Aspirasi yang telah lama disuarakan masyarakat pedalaman Kutai Timur (Kutim) ini dianggap sebagai respons atas ketimpangan pembangunan dan minimnya akses pelayanan dasar di wilayah-wilayah terpencil.
Anggota Komisi IV DPRD Kalimantan Timur, Agus Aras, menegaskan bahwa wacana pemekaran ini bukanlah gagasan baru.
Menurutnya, desakan ini merupakan perjuangan panjang warga yang selama ini merasa termarjinalkan dari arus pembangunan di Kutim.
“Ini bukan keinginan yang tiba-tiba muncul. Sudah bertahun-tahun masyarakat di pedalaman menyuarakan aspirasi agar bisa memekarkan diri. Mereka ingin akses pelayanan dan pembangunan yang lebih merata,” ujar Agus.
Ia menyoroti bahwa ketimpangan pelayanan publik, infrastruktur jalan, dan fasilitas kesehatan menjadi pemicu utama.
Banyak warga di kecamatan seperti Muara Wahau dan Busang harus menempuh perjalanan panjang dan sulit hanya untuk mengurus dokumen kependudukan atau mendapat layanan kesehatan dasar.
Agus menegaskan bahwa dorongan ini bukan dilatarbelakangi oleh ambisi politik atau kekuasaan, melainkan sebagai upaya untuk mendorong pemerataan pembangunan.
Masyarakat, kata dia, ingin memiliki akses yang setara terhadap hak-hak dasar sebagai warga negara.
“Pemekaran ini bukan soal kursi kekuasaan, tapi soal keadilan pembangunan.
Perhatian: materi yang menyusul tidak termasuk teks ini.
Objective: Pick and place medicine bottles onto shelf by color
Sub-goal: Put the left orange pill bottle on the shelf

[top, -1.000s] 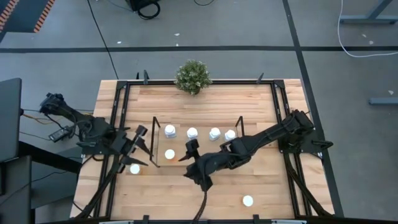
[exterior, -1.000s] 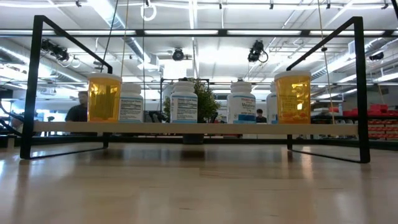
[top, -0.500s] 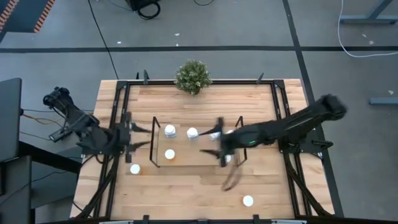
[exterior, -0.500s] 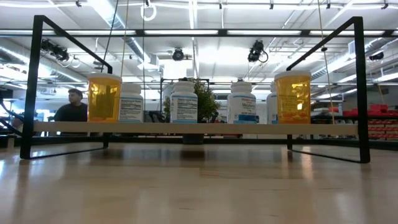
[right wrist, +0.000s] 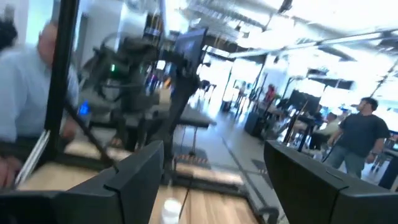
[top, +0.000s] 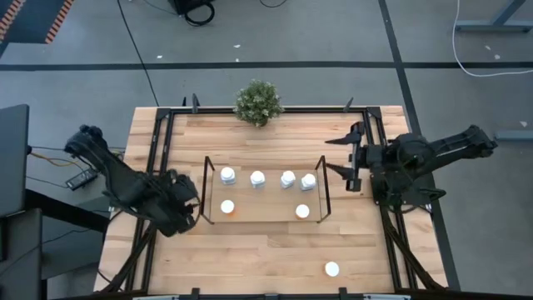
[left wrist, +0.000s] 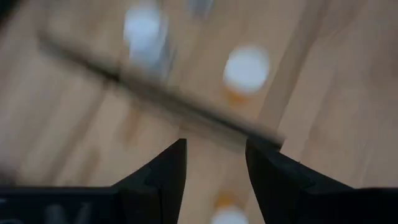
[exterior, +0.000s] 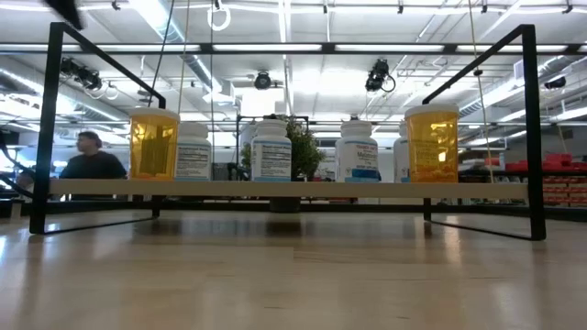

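Note:
The black rod shelf stands mid-table and carries several white-capped bottles: whitish ones in its far row and orange ones at its near left and near right. In the low view the orange bottles flank the whitish ones. One more bottle stands on the table near the near edge. My left gripper is open, pointing down left of the shelf. An orange bottle shows between its fingers, hidden in the high view. My right gripper hangs open beyond the shelf's right end.
A small potted plant sits at the table's far edge. Black rails run along the table's left and right sides. Bare wood lies between the shelf and the near edge. People show in the room beyond the table.
My right arm has swung back from the table's middle, in front of the shelf, toward the right edge; its gripper now points level at the shelf's right end. My left gripper has moved toward the near edge and tipped down over the bottle left of the shelf.

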Tool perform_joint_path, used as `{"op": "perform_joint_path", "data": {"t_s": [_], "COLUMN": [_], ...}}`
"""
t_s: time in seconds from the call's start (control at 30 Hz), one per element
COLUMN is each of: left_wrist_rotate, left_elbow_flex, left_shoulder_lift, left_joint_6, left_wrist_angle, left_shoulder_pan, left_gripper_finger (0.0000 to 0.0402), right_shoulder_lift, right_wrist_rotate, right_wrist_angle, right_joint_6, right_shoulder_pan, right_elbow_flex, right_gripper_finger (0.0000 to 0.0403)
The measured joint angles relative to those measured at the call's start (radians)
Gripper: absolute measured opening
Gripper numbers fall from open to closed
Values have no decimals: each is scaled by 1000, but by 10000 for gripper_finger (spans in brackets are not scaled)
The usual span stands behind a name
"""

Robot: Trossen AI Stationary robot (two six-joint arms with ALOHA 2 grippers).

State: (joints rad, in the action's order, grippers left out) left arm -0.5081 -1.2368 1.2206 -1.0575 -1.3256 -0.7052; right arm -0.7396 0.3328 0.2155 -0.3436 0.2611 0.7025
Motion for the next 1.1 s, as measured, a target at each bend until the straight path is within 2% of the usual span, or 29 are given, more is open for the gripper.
{"op": "perform_joint_path", "data": {"t_s": [0.1, 0.17, 0.33, 0.47, 0.6, 0.87, 1.1], "left_wrist_rotate": [157, 222, 234, 271, 297, 419, 425], "left_elbow_flex": [-50, -70, -93, -40, 8, 45, 46], "left_shoulder_lift": [90, 131, 181, 225, 276, 324, 324], "left_joint_6": [-153, -219, -412, -533, -534, -468, -528], "left_wrist_angle": [-124, -152, -144, -116, -58, -89, -87], "left_shoulder_pan": [-4, -23, -120, -177, -181, -167, -167], "left_gripper_finger": [171, 171, 171, 171, 171, 172, 175], "right_shoulder_lift": [-10, -18, -24, -30, -57, -100, -100], "right_wrist_rotate": [-1, 0, -9, -86, -154, -147, -145], "right_wrist_angle": [-35, -32, -30, -55, -80, -76, -82], "right_joint_6": [-33, -58, -52, 27, 85, 57, 77], "right_shoulder_pan": [1, -4, -7, -3, 2, 8, 8], "right_elbow_flex": [-1, -2, -2, -2, -1, -1, -1], "right_gripper_finger": [284, 284, 284, 284, 284, 284, 284]}}
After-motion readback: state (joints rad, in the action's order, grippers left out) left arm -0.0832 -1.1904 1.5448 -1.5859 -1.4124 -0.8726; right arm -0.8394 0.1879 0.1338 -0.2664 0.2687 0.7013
Banyak warga yang merasa hidup mereka tak tersentuh program-program pemerintah karena terlalu jauh dari pusat pemerintahan kabupaten,” tambahnya.
Dari sisi administratif, Agus menyebut ada delapan kecamatan yang telah diusulkan untuk menjadi bagian dari calon daerah otonomi baru (DOB) Kutai Utara.
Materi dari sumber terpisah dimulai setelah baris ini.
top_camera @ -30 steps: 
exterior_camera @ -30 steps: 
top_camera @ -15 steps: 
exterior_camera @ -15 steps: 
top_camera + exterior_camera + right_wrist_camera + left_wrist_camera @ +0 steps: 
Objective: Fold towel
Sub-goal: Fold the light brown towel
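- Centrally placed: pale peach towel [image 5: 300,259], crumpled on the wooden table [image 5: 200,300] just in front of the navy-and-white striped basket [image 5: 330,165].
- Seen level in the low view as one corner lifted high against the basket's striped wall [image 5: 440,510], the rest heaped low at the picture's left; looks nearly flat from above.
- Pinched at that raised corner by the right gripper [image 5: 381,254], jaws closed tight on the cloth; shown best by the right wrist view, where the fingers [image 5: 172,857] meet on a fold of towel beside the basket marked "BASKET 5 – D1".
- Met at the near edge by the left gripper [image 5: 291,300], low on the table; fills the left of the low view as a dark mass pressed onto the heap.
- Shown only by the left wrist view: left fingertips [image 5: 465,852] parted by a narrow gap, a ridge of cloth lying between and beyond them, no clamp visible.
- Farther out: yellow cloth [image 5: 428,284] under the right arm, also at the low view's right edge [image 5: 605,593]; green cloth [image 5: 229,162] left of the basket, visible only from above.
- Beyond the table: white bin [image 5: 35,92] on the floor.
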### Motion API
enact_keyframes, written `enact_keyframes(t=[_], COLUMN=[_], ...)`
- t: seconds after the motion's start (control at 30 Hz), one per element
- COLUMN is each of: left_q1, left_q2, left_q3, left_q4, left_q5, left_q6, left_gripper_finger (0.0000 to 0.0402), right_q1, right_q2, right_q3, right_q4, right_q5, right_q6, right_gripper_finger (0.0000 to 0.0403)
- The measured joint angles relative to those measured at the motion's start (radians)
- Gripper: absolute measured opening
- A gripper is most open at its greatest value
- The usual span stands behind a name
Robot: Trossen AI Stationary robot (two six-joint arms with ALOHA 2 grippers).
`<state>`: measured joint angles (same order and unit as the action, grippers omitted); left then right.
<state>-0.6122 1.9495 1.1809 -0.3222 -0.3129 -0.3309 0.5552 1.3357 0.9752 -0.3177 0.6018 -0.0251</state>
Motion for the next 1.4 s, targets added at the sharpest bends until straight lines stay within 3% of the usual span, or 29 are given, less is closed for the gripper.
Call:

Wilayah tersebut meliputi Kongbeng, Muara Wahau, Telen, Batu Ampar, Busang, Long Mesangat, Muara Ancalong, dan Muara Bengkal.
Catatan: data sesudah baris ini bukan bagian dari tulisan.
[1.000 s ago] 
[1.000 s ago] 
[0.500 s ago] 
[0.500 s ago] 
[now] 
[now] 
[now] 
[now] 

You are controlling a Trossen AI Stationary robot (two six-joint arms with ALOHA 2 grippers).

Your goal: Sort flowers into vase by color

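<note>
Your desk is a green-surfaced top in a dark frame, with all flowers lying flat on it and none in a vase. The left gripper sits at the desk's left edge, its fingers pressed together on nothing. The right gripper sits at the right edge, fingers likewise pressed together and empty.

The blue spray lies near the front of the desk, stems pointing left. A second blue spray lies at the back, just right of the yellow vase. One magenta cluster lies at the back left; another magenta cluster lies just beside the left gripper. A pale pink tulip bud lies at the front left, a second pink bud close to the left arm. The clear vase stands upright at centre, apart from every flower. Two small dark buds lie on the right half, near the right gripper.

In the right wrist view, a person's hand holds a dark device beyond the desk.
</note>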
Ia menambahkan bahwa DPRD Kaltim mendukung aspirasi tersebut, namun realisasi pemekaran tetap bergantung pada evaluasi dan persetujuan dari pemerintah pusat melalui Kementerian Dalam Negeri (Kemendagri).
“Kami di DPRD hanya bisa memperjuangkan dan menyuarakan aspirasi masyarakat. Yang menentukan layak atau tidaknya pembentukan daerah otonomi baru adalah Kemendagri,” jelas politisi dari daerah pemilihan Kutai Timur itu.
Namun demikian, Agus mengingatkan bahwa proses pemekaran daerah tidak boleh dilakukan secara tergesa-gesa.
Ia menekankan pentingnya kajian komprehensif dari berbagai aspek, termasuk kesiapan fiskal, kelembagaan, dan potensi sumber daya lokal.
“Semua aspek harus dipertimbangkan secara matang. Pemekaran harus menjadi solusi yang mempercepat pembangunan, bukan justru memunculkan masalah baru,” tandasnya.
Wacana pembentukan Kabupaten Kutai Utara sendiri telah mengemuka sejak lebih dari satu dekade lalu.
Namun hingga kini belum mendapatkan lampu hijau dari pemerintah pusat, terlebih dengan moratorium pemekaran wilayah yang masih berlaku.